Carlos' solution to this is simple - Play further up the field so that he can provide shorter passes to his Brazilian compatriots without the risk of those passes being intercepted. However, Tatsumi has already accounted for this change in the team's make-up from watching previous Nagoya games, instructing his players relevantly and telling them that as long as they make sure that striker Pepe doesn't get the ball everything will be fine.
So it proves, as Carlos' first foray upfield nearly ends with an opportunity for Pepe which is neatly cut out by the ETU defence, and now with Carlos well out of his normal position to take up any defensive duties of his own, the path is clear for a rare counter-attack for the away side. They make the most of this, and even when it appears that this chance of a goal is gone who else should pop up by Tsubaki to tuck the ball away and make it 1-0 to East Tokyo United. So, ETU now have the lead, but can they hold onto it?

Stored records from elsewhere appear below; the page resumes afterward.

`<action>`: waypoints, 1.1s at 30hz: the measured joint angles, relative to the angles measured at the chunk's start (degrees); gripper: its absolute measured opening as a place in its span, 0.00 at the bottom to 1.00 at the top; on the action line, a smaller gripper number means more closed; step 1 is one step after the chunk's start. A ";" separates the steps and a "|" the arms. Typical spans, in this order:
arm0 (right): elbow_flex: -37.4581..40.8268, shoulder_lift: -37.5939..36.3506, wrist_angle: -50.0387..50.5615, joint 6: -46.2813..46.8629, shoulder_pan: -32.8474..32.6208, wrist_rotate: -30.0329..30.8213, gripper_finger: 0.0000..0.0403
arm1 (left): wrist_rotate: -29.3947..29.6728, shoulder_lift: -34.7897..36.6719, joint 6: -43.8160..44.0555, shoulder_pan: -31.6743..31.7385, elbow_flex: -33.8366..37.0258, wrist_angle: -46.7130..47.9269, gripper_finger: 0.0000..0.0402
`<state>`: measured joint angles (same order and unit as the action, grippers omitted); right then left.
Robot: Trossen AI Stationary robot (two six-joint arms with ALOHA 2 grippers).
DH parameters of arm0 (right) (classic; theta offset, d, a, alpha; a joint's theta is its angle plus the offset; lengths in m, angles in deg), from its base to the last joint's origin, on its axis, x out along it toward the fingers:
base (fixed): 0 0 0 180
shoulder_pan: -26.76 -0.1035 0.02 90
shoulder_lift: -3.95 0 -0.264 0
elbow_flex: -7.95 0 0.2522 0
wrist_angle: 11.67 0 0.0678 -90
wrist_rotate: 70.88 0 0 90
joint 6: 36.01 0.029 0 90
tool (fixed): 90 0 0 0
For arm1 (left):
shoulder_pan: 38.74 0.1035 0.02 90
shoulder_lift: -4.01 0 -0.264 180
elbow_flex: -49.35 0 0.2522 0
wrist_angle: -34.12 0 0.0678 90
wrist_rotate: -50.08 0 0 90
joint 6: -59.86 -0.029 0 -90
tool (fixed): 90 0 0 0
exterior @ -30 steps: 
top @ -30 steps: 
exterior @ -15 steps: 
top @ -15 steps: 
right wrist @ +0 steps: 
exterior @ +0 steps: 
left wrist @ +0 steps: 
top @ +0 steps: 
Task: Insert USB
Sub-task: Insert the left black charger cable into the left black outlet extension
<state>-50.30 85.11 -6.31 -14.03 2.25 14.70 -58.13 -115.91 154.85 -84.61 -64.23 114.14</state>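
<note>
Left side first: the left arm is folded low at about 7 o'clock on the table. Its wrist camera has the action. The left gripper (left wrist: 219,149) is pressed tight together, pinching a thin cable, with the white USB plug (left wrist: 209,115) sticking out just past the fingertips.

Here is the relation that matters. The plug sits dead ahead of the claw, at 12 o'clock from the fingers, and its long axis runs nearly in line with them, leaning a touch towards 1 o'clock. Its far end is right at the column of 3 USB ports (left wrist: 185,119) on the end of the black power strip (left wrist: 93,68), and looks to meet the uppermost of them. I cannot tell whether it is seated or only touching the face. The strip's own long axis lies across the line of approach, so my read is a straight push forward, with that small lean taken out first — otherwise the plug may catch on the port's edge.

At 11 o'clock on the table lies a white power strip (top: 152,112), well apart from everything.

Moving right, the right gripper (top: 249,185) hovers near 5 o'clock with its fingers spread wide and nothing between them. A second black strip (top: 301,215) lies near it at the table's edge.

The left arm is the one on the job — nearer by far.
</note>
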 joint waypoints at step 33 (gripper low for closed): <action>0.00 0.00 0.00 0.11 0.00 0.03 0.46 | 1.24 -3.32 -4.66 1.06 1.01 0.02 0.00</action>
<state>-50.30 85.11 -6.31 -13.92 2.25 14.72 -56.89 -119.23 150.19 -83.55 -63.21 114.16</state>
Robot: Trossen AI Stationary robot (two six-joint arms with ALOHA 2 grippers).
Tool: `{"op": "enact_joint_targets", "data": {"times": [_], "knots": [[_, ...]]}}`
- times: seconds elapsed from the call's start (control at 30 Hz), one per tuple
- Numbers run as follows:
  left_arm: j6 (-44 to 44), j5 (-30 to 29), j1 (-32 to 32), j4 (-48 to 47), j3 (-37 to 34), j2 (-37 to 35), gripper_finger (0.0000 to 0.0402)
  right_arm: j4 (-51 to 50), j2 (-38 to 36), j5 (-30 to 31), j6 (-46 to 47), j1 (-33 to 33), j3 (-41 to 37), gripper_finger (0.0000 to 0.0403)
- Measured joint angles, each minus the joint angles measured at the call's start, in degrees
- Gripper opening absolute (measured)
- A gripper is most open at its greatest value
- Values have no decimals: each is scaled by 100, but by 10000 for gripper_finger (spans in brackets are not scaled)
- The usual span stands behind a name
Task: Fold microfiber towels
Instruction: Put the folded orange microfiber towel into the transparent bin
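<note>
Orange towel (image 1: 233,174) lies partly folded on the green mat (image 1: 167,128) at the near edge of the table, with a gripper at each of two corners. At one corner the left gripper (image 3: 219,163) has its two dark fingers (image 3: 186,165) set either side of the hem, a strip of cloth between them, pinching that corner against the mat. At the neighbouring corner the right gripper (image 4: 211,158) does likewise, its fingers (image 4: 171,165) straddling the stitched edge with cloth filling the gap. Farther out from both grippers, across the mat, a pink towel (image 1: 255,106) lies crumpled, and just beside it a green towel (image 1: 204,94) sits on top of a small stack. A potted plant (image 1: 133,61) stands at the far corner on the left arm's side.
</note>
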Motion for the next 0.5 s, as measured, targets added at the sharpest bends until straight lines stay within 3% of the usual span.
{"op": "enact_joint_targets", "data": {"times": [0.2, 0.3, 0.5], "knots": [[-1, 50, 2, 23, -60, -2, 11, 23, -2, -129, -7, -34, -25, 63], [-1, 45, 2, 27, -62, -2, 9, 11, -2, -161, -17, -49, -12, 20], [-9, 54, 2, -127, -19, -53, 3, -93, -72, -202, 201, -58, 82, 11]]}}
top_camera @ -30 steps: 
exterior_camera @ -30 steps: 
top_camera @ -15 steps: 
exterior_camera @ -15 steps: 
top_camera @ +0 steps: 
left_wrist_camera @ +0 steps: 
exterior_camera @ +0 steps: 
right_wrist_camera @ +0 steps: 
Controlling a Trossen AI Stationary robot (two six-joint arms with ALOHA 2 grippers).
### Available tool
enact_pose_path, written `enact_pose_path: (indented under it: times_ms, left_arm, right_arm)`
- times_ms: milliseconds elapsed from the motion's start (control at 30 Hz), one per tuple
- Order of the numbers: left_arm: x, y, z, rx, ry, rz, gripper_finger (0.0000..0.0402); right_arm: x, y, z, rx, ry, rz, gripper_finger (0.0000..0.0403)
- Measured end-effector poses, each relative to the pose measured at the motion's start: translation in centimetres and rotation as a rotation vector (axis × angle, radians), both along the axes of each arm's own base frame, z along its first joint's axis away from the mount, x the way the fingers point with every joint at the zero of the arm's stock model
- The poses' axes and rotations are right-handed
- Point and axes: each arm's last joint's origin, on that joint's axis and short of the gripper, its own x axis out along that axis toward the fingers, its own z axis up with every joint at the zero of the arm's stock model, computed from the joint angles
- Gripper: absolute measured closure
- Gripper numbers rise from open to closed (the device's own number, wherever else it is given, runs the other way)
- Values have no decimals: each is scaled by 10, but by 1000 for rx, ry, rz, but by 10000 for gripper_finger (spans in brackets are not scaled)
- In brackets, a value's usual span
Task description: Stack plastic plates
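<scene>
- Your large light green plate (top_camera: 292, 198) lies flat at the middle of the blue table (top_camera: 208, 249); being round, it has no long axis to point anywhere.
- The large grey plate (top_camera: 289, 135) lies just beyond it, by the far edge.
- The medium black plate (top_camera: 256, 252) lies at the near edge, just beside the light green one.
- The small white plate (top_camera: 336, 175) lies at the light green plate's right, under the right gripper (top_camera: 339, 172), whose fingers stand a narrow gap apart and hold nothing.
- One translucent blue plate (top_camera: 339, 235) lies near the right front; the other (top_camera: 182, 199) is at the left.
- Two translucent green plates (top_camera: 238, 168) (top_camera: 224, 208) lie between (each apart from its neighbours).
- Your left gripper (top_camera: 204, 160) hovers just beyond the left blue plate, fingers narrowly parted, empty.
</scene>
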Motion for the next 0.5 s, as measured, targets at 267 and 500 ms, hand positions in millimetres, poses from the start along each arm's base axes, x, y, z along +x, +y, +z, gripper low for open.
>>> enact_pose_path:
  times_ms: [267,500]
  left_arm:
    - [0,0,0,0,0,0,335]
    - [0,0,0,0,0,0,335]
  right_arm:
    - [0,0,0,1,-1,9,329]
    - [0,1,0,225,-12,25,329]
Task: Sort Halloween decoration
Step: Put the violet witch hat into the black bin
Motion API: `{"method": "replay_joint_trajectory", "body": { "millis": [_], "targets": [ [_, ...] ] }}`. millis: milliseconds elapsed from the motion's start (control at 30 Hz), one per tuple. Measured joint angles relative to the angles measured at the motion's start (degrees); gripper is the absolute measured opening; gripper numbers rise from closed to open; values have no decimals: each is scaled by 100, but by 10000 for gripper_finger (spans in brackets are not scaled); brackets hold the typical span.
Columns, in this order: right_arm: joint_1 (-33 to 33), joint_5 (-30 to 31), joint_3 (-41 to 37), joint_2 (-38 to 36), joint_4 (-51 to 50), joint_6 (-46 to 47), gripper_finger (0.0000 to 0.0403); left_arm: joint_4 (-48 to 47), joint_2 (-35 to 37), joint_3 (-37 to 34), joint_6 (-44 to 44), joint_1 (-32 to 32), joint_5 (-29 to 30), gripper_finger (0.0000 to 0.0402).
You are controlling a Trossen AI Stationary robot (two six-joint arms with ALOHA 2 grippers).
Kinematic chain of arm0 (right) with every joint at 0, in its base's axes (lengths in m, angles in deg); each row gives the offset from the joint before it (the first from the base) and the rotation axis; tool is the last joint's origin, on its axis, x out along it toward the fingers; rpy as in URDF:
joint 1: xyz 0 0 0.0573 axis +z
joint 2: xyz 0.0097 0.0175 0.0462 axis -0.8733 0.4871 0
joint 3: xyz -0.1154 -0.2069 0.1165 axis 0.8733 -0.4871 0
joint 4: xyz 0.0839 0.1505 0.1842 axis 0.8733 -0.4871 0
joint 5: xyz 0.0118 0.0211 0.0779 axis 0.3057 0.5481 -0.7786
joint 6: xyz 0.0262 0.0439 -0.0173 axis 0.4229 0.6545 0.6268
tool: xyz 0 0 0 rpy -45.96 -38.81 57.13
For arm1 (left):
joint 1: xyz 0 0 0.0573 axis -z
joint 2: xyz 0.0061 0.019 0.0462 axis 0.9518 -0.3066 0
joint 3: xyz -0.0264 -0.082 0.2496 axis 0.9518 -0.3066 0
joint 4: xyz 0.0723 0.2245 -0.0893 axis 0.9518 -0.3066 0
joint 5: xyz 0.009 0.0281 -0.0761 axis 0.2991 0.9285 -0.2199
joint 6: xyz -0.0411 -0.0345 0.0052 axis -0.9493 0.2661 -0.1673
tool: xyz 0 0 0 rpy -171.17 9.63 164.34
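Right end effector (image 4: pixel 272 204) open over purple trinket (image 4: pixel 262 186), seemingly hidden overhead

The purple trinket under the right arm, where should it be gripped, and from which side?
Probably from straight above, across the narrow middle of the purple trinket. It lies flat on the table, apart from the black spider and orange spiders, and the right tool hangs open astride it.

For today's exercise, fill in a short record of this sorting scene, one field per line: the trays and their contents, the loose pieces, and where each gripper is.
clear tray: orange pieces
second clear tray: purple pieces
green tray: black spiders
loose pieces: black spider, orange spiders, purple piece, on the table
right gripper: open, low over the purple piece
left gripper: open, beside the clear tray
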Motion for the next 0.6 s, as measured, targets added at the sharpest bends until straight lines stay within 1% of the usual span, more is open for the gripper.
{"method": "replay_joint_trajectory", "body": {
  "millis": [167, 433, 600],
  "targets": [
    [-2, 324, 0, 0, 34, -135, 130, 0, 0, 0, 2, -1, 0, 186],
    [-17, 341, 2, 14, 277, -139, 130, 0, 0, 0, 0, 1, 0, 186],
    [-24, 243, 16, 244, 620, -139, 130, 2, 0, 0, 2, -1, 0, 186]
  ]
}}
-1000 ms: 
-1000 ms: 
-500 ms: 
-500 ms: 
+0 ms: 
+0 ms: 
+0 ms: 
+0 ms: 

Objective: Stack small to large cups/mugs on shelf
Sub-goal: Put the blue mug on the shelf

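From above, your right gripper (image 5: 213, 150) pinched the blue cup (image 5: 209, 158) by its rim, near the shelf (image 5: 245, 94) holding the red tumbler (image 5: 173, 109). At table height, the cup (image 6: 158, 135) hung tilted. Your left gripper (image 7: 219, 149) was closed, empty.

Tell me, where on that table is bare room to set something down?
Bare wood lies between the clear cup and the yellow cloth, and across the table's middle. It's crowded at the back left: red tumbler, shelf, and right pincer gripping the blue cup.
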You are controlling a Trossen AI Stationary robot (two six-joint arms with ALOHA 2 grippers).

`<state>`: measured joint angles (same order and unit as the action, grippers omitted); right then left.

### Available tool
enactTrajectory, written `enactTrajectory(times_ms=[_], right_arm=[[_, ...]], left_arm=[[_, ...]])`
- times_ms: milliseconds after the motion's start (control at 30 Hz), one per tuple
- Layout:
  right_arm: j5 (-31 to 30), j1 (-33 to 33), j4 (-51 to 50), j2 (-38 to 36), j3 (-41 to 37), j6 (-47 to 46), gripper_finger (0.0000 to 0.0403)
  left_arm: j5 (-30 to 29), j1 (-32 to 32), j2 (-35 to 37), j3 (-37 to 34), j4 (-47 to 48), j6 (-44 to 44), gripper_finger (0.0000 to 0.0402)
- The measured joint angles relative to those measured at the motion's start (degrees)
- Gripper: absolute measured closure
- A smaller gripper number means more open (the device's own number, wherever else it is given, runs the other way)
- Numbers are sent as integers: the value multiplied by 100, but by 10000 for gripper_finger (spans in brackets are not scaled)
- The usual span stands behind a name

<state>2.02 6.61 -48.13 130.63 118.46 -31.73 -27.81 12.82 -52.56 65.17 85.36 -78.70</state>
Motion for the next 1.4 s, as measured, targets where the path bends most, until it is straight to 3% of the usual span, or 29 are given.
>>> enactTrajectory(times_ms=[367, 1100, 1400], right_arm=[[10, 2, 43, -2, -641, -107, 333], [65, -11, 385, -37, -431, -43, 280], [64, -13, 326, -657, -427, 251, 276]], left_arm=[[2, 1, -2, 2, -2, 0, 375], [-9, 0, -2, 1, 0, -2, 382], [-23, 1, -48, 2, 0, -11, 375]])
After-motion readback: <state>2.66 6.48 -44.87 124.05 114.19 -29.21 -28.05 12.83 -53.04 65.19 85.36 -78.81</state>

The answer to that question is simply "we don't know yet", because this particular game is going to take up yet another episode of Giant Killing. Indeed, this particular instalment clearly runs slower than real time, with the whole episode only constituting about five minutes or so of match time. This is dragging things out a bit by anybody's standards, but on the other hand I can't really argue with the important placed upon the goings-on we see this episode - The goal is obviously worthy of note, but Carlos' decision to move further upfield (complete with plenty of justification as to why this is important from various angles) and Itagaki's reaction to his team going behind are both equally important to the match. I suppose it just goes to show that while I was happy for Giant Killing to take its time while the score in this game was 0-0, now "my" team are 1-0 up I want the match to be concluded as quickly and without incident as possible - Further proof that watching this series can be just a little bit like watching the real thing.
At least, that is, when the real thing doesn't include an embarrassingly amateurish and leaden-footed performance by England. When it comes to some games Giant Killing is clearly the hands-down winner, even over actual top-level football.